Agli effetti della legge penale, «l'esercizio della pubblica funzione o del pubblico servizio da parte dell'agente deve essere escluso quando l'attività svolta dal soggetto sia regolata in forma privatistica, anche se ne è parte una persona giuridica pubblica o una società partecipata quasi totalitariamente da un ente pubblico». A ribadire questa regola è la Cassazione con la sentenza n. 5550/2021, depositata ieri, sottolineando come nel delineare la nozione di pubblico ufficiale e di incaricato di pubblico servizio deve privilegiarsi il criterio oggettivo-funzionale, a scapito del criterio che fa leva sul rapporto di impiego con l'ente pubblico e del criterio dell'interesse pubblico perseguito.

Il caso
Al centro della vicenda oggetto della decisione ci sono alcune condotte contestate all'amministratore di una società per azioni che gestiva un complesso termale, il cui capitale era interamente detenuto da un Comune. L'uomo era accusato di essersi appropriato di circa 30mila euro, disponendo delle somme a mezzo di pagamenti effettuati tramite carta di credito intestata alla società. L'amministratore veniva condannato in primo grado e in appello per il reato di peculato, in quanto i giudici ritenevano che la partecipazione pressoché totalitaria del capitale sociale da parte dell'ente locale e la finalità pubblica perseguita dalla società fossero elementi sintomatici sufficienti per ritenere come pubblica l'attività espletata.
L'amministratore si rivolgeva così in Cassazione contestando siffatta qualificazione in termini pubblicistici della società da lui diretta. Per il ricorrente, la società non era concessionaria di pubblico servizio e agiva a tutti gli effetti come società privata, né la partecipazione al capitale da parte del comune poteva in alcun modo rilevare sulla natura giuridica della società, sicché difettavano i presupposti normativi per qualificare in termini di pubblico ufficiale o di incaricato di pubblico servizio la sua posizione.

La decisione
Il rilievo coglie nel segno e induce i giudici di legittimità ad annullare la condanna e riqualificare i fatti contestati nel reato di appropriazione indebita aggravato dall'abuso delle relazioni di ufficio. Il ragionamento seguito dai giudici di merito, afferma la Cassazione, non è conforme alla disciplina vigente: la nozione di pubblico ufficiale e di incaricato di pubblico servizio (articoli 357 e 358 del codice penale), è delineata secondo una concezione oggettivo-funzionale e si «incentra sul regime giuridico dell'attività concretamente esercitata». Ciò significa che il pubblico ufficiale, ovvero l'incaricato di pubblico servizio, è tale se svolge in concreto mansioni tipiche dell'attività pubblica, a prescindere da un rapporto di dipendenza con l'ente. In altri termini, spiega la corte, ai fini del riconoscimento delle qualifiche «non deve aversi riguardo alla natura dell'ente da cui lo stesso dipende, né alla tipologia del relativo rapporto di impiego, né ancora all'esistenza di un formale rapporto di impiego, né ancora all'esistenza di un formale rapporto di dipendenza con lo Stato o con l'ente pubblico, ma deve valutarsi esclusivamente la natura dell'attività effettivamente espletata dall'agente, ancorché lo stesso sia un soggetto "privato"».

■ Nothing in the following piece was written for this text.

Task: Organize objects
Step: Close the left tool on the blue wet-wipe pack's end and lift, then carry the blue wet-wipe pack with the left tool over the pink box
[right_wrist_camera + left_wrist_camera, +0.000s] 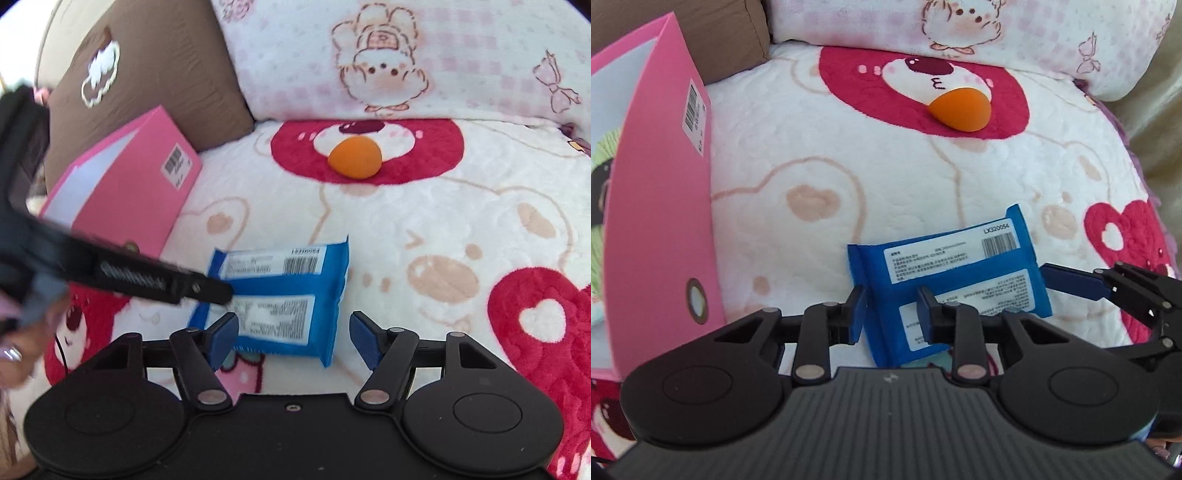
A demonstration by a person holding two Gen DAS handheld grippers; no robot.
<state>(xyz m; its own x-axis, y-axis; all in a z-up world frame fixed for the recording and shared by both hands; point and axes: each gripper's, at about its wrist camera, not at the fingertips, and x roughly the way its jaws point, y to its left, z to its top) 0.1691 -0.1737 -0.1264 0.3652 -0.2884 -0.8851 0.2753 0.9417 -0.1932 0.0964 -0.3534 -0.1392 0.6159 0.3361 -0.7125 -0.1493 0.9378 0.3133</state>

Nel caso di specie, conclude la Cassazione, l'influenza e il controllo esercitati dal Comune, così come l'interesse pubblico perseguito dalla società, elementi valorizzati dai giudici di merito, sono irrilevanti sotto il profilo penale al fine di affermare la sussistenza di un pubblico servizio. Dalla valutazione concreta dell'attività esercitata non emerge, infatti, che l'imputato operasse in un regime diverso da quello privatistico.